WHAT THIS TASK INVOLVES: In the material below, how many lines include the string "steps"? Answer with the number and nothing else.

START MATERIALS PROVIDED

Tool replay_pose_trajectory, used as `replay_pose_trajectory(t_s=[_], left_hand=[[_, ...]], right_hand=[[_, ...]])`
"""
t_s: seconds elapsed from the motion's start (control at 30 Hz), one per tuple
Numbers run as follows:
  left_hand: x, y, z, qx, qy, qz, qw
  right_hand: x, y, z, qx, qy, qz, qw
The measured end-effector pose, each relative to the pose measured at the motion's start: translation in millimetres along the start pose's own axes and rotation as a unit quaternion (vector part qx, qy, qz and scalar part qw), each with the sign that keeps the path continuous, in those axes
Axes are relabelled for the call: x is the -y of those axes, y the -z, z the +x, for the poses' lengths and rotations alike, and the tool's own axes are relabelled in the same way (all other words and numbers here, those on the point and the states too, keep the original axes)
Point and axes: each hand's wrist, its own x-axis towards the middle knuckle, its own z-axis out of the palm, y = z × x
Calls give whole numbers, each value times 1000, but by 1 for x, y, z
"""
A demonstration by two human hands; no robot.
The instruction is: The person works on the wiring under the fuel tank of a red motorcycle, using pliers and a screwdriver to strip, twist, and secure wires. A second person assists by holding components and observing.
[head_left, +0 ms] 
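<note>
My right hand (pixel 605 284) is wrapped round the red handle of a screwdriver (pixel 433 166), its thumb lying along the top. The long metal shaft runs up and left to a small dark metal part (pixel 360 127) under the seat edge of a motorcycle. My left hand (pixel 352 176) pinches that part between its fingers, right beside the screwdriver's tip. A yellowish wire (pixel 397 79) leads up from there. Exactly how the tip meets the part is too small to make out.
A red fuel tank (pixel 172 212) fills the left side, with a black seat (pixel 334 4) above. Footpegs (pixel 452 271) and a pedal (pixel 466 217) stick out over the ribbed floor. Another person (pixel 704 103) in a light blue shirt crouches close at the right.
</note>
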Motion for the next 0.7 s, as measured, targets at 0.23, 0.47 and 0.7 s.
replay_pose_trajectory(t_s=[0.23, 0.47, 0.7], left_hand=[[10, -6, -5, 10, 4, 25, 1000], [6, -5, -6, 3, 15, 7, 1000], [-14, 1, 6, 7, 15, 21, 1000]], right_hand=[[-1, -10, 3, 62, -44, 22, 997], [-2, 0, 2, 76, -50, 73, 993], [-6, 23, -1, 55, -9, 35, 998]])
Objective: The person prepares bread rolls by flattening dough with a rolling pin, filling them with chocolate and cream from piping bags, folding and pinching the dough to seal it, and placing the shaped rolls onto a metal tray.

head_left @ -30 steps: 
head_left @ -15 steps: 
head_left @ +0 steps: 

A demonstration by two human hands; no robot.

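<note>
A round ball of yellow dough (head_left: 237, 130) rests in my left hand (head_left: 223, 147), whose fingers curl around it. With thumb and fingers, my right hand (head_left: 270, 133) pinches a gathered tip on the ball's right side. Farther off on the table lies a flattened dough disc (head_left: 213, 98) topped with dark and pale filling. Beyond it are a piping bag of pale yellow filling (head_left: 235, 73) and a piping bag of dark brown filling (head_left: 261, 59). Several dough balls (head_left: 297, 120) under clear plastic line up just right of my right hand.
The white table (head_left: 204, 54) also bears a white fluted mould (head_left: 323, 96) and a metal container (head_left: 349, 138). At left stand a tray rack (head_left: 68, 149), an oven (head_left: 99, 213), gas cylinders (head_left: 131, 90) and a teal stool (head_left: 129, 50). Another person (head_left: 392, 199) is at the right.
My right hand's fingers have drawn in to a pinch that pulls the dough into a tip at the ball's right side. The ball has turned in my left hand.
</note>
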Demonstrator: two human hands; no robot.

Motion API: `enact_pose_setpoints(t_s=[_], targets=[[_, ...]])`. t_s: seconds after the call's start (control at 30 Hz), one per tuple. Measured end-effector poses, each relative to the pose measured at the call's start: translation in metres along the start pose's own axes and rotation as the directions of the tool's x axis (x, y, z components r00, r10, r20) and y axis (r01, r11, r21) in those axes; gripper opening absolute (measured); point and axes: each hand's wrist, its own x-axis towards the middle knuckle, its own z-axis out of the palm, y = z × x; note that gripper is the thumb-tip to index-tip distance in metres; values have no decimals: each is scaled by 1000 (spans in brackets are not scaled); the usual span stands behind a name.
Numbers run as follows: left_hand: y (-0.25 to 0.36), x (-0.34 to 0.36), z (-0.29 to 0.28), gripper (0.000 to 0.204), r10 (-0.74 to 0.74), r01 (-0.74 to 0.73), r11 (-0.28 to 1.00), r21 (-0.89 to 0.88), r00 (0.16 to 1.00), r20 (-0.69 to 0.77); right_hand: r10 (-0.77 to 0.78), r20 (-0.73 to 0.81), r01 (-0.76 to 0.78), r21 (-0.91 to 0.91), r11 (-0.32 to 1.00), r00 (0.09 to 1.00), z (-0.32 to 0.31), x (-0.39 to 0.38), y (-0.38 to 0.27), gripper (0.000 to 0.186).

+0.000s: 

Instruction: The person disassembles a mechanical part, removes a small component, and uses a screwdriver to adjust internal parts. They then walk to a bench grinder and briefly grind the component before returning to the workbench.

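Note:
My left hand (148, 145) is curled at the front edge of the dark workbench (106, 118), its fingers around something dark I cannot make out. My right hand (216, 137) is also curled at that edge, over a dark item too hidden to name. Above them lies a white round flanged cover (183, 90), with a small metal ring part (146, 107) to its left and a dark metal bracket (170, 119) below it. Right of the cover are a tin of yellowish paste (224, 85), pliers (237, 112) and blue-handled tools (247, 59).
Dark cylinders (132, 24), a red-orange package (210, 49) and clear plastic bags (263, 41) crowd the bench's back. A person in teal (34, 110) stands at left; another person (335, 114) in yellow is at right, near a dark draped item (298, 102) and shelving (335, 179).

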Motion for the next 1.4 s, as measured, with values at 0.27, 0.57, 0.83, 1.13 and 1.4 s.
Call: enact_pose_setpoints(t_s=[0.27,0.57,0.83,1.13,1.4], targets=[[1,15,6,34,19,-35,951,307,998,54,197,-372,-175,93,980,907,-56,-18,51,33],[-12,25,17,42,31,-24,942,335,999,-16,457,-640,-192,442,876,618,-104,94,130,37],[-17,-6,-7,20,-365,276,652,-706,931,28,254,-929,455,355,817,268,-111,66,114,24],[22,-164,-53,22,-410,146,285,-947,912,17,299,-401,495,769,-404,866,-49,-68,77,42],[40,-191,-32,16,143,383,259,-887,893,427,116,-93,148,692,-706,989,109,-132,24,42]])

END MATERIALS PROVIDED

OUTPUT OF THE TASK: 3